GIVEN INFORMATION:
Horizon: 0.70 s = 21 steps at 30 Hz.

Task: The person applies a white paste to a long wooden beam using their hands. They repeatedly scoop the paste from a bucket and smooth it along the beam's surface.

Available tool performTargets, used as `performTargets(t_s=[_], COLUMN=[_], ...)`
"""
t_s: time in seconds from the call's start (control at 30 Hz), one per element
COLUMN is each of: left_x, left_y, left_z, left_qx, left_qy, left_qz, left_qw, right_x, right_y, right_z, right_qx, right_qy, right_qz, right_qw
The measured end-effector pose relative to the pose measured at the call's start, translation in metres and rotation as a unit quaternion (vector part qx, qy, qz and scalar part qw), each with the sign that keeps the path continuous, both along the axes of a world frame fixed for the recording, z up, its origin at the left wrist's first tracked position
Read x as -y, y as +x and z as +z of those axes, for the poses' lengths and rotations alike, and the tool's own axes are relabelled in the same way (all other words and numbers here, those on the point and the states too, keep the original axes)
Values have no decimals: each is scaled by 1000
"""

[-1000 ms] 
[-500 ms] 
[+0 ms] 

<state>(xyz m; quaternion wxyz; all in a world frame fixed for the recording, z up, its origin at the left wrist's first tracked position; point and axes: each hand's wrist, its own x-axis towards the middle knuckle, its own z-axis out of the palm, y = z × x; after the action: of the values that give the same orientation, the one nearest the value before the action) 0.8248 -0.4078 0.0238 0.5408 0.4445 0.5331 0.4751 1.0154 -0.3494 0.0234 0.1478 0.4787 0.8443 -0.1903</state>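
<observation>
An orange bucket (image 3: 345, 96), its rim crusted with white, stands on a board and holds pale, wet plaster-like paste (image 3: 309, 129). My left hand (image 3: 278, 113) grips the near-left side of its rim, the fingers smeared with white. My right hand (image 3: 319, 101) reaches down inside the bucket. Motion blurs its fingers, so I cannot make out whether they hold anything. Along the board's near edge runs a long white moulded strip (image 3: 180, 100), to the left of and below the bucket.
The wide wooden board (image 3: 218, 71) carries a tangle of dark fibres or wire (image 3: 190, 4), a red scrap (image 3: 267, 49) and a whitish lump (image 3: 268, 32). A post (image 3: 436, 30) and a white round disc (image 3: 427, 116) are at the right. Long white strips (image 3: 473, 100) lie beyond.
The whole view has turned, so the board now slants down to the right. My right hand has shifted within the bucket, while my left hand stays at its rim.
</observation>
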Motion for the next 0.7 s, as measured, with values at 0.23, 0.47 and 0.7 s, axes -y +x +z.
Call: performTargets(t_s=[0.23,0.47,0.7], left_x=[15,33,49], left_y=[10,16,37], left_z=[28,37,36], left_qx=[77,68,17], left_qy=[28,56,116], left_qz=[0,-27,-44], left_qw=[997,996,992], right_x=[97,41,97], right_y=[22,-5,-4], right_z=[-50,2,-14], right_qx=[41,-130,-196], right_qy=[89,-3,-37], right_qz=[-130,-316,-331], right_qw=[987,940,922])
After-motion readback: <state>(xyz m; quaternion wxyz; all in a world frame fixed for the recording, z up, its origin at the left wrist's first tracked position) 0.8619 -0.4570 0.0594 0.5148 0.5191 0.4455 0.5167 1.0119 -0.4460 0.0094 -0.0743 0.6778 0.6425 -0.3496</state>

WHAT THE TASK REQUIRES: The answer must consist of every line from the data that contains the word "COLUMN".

WRITTEN SOLUTION:
Available tool performTargets, used as `performTargets(t_s=[_], COLUMN=[_], ...)`
COLUMN is each of: left_x, left_y, left_z, left_qx, left_qy, left_qz, left_qw, right_x, right_y, right_z, right_qx, right_qy, right_qz, right_qw

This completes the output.